3 – Garantir que todos possam ter as mesmas oportunidades e condições de desenvolvimento
O primeiro ponto de atenção é conhecer a fundo as práticas inclusivas que ajudam a proporcionar ambientes de trabalho mais acolhedores. Também é primordial que as empresas tenham um núcleo de inclusão, uma área que saiba olhar a pessoa de forma integral, enxergando suas habilidades e adaptando, quando houver necessidade, processos e atividades que serão realizadas pela pessoa com deficiência.
As empresas precisam mapear todas as barreiras e removê-las, tornando o cotidiano corporativo um ambiente propício para a produtividade e o crescimento profissional.
4 – Ter líderes treinados e que promovem o respeito ao próximo
Um dos desafios da gestão, principalmente na promoção da inclusão e diversidade, é ter líderes preparados para gerenciar conflitos e opiniões controversas, que tenham uma comunicação clara que seja entendida por todos e que dediquem seu tempo a ensinar e orientar aqueles que têm dificuldade.
Líderes que observam a necessidade de cada profissional, valorizam e reconhecem suas habilidades, acompanham o dia a dia desse colaborador e extraem o melhor dele.

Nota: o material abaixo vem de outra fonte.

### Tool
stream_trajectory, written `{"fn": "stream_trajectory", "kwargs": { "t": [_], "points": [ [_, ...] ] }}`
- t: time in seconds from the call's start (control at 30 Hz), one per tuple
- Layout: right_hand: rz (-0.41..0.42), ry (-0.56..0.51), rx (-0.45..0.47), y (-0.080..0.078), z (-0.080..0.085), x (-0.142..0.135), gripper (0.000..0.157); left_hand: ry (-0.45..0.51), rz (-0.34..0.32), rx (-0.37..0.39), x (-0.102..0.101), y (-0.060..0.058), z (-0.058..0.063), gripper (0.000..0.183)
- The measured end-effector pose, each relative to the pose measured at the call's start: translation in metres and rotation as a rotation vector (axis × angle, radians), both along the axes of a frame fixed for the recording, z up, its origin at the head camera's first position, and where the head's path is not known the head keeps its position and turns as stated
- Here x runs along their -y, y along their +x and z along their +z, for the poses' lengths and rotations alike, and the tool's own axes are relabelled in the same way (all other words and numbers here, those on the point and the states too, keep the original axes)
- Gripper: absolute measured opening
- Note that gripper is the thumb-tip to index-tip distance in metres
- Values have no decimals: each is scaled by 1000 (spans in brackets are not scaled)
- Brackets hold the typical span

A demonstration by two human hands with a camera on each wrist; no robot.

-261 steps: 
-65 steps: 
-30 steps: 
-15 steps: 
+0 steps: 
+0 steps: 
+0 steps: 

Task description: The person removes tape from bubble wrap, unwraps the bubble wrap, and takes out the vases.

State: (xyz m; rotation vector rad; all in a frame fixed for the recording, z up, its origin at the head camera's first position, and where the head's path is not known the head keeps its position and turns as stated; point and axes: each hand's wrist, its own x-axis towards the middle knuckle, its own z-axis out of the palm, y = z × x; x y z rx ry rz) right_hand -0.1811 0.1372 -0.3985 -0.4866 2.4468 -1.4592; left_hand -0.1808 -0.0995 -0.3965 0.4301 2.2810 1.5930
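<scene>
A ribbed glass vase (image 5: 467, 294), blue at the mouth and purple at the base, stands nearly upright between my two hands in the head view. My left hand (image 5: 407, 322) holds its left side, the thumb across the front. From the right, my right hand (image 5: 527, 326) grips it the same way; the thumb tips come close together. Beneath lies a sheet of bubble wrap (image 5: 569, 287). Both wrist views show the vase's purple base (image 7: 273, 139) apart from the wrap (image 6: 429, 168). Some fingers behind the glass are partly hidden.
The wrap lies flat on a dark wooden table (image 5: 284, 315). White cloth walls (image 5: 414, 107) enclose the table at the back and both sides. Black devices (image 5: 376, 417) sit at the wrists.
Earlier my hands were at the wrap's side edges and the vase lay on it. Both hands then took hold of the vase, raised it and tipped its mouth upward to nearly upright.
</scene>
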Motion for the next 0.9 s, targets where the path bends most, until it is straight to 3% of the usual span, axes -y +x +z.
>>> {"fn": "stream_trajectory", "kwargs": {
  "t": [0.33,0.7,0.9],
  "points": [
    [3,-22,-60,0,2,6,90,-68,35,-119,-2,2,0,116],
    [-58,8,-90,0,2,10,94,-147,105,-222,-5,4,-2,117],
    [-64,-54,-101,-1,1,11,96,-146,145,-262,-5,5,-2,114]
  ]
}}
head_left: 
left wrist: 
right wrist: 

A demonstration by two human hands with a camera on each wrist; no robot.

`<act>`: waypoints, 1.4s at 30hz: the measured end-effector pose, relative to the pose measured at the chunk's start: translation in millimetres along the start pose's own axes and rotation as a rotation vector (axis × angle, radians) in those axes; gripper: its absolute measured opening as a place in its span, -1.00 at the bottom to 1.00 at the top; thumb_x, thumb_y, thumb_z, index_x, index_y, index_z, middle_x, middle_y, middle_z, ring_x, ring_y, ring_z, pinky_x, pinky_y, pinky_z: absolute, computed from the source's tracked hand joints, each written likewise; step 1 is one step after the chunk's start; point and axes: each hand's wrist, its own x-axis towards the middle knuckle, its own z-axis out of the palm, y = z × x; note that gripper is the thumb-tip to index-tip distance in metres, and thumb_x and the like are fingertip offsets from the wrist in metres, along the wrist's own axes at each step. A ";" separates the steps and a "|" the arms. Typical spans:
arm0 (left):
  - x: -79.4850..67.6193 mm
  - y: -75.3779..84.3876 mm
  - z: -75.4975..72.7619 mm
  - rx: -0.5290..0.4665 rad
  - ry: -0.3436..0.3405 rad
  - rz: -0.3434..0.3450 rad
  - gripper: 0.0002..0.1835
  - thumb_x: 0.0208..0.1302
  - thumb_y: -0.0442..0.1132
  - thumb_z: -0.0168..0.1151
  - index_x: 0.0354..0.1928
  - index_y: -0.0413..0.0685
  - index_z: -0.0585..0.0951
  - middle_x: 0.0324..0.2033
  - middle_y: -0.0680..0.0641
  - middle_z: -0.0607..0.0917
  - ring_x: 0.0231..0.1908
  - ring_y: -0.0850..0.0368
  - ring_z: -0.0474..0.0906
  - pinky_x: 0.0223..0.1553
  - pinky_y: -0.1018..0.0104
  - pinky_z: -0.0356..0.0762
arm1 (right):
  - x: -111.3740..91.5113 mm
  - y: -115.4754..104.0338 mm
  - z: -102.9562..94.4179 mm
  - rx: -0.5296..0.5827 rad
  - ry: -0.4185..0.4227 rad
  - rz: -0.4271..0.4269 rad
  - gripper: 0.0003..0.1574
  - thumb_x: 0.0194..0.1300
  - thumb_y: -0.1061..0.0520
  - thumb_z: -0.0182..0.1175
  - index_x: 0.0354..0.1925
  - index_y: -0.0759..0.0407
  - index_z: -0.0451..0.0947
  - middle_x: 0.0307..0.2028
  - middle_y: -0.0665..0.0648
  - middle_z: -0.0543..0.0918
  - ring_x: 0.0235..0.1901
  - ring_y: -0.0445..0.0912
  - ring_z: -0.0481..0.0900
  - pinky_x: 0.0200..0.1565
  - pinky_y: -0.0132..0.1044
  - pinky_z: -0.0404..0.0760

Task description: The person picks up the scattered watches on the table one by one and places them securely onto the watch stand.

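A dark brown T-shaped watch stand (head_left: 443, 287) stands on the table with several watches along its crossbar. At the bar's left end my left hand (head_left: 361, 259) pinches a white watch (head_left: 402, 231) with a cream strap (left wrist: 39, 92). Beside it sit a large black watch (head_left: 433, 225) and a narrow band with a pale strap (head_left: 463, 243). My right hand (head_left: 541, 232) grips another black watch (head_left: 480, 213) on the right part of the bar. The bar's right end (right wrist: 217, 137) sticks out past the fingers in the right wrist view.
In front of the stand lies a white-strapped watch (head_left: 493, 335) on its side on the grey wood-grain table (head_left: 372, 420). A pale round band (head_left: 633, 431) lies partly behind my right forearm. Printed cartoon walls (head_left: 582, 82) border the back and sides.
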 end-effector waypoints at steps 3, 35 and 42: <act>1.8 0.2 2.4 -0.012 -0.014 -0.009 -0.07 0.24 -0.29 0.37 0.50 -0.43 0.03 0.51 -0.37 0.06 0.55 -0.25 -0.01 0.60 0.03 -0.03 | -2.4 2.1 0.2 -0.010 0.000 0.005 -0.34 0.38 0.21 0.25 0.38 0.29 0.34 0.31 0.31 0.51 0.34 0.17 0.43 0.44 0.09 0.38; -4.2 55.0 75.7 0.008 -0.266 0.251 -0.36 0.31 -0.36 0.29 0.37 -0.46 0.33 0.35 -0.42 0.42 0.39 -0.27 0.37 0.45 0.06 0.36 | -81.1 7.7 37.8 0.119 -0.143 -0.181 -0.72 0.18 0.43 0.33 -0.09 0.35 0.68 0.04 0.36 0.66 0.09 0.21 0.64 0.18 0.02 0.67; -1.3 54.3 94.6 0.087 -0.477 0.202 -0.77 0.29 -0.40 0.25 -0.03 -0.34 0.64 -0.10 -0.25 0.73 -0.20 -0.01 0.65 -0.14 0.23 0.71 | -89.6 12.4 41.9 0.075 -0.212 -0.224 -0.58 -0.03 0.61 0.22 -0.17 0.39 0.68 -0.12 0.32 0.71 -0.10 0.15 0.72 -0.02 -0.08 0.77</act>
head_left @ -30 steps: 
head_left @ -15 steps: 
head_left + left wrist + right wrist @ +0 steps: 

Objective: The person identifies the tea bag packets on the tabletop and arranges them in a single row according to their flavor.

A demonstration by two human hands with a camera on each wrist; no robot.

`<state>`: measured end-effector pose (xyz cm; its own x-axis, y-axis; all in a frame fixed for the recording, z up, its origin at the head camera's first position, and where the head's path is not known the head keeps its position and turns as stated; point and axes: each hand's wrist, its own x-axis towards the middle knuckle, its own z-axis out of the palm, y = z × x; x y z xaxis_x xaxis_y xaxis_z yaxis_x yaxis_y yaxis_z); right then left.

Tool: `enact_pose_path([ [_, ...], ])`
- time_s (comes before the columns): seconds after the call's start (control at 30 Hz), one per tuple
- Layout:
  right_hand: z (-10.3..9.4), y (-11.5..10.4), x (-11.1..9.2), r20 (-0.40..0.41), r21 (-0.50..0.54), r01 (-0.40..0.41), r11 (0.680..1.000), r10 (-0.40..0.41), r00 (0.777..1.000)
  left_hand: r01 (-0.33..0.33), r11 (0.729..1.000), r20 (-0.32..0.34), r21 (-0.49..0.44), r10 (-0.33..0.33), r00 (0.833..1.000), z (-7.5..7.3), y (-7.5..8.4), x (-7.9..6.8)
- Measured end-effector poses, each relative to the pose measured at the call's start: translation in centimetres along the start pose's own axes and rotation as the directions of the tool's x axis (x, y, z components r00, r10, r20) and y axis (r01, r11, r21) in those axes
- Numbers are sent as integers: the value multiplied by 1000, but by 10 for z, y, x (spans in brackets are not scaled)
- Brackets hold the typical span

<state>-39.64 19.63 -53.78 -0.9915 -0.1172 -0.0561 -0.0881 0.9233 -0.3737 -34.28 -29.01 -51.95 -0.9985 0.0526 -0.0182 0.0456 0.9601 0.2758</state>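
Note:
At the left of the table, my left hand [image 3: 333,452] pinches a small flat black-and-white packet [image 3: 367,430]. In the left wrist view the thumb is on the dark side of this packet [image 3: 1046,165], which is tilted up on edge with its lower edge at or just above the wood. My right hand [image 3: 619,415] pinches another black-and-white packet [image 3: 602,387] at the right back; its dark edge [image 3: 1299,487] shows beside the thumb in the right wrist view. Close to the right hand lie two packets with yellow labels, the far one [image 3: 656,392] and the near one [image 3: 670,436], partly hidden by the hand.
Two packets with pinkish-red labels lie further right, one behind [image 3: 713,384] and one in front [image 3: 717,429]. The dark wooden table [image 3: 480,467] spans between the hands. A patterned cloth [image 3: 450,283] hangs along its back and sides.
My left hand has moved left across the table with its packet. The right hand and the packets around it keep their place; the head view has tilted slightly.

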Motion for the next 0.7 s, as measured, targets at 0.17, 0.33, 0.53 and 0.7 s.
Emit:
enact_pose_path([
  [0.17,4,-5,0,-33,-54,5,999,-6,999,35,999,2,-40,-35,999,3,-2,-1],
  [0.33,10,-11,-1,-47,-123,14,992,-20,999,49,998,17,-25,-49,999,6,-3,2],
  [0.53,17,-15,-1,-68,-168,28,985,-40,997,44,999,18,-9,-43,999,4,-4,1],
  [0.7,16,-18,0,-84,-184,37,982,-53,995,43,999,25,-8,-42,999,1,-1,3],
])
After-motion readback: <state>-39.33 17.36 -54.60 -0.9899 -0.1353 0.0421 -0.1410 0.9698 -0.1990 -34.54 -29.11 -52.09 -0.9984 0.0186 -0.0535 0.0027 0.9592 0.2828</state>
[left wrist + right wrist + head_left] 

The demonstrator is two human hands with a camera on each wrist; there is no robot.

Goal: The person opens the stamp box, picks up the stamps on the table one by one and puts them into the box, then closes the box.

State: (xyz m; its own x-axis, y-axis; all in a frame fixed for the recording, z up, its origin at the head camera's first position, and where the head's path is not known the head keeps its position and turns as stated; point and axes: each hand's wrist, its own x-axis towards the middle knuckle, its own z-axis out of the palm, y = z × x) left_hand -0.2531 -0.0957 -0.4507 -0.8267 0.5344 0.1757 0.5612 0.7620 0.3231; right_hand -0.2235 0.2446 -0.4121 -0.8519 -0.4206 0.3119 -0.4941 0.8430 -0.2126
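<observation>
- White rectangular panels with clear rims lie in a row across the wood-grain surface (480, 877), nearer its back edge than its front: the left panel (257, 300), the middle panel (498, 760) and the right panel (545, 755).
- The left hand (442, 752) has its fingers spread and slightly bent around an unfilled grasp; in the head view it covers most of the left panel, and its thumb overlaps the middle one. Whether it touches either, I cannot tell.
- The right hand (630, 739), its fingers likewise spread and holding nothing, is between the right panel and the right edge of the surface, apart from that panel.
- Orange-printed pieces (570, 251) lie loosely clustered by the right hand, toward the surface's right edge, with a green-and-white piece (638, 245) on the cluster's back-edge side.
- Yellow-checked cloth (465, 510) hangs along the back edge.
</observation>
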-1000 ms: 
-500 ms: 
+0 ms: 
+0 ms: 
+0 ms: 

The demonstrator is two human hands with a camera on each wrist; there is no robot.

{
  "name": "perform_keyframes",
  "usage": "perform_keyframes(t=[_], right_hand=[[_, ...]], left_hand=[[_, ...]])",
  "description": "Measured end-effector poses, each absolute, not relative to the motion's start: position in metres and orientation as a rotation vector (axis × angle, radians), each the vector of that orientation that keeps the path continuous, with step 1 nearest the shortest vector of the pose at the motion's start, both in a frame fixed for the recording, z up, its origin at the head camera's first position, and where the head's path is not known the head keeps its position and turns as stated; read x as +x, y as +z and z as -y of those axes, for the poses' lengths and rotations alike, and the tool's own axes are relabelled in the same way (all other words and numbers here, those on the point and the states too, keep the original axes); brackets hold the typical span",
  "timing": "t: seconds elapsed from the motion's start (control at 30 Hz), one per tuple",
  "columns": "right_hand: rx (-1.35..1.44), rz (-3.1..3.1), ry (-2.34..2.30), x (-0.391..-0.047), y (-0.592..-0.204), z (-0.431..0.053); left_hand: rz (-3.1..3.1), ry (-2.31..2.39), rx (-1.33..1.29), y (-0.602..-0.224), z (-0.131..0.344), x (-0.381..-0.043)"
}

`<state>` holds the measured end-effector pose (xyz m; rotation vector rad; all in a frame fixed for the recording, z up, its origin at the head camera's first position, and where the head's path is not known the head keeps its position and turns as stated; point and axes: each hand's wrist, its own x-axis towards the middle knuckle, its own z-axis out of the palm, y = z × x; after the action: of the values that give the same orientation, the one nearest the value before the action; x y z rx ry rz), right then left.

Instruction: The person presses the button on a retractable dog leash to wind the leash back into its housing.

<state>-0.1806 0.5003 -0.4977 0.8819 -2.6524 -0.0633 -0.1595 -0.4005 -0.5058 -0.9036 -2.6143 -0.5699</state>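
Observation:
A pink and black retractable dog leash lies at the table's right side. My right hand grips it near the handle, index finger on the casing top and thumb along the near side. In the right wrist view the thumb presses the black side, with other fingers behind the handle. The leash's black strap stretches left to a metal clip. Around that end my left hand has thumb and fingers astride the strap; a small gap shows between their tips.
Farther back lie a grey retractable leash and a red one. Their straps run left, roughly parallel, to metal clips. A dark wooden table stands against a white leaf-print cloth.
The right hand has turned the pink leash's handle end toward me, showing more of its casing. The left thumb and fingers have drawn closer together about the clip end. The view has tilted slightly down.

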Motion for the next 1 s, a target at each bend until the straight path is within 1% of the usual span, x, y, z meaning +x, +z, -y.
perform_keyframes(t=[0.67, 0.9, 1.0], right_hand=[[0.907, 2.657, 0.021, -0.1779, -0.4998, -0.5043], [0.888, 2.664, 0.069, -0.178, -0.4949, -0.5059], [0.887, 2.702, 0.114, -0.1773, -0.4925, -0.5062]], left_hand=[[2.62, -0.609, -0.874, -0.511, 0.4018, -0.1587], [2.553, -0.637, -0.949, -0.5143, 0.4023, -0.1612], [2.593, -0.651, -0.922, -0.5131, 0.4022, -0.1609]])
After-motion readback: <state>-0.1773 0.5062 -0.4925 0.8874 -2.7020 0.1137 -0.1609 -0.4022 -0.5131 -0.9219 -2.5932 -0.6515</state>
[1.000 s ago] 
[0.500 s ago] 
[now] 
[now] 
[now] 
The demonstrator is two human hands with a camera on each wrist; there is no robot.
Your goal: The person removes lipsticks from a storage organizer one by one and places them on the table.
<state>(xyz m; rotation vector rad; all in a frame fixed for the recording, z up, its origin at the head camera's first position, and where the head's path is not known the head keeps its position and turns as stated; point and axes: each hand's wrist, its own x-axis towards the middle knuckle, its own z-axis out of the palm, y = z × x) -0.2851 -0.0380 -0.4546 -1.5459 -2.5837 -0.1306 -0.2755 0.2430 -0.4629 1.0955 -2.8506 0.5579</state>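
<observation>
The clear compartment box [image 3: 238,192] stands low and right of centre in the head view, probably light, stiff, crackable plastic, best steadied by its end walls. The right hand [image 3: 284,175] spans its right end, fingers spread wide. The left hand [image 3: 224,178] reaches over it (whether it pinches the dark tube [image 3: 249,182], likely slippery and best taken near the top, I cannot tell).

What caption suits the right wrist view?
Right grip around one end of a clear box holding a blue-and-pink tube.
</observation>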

5 – Rever processos de recrutamento e seleção
Não basta oferecer a vaga, é necessário que as empresas tenham consciência de inclusão e de como isso vai impactar positivamente suas rotinas. O setor de recrutamento e seleção precisa encarar a contratação desses colaboradores como oportunidade de encontrar várias respostas para uma mesma pergunta, soluções e ideias novas, baseada em vivências e visões de mundo diferentes, que contribuem significativamente na hora de tomar decisões, resolver dilemas e inovar um produto ou serviço.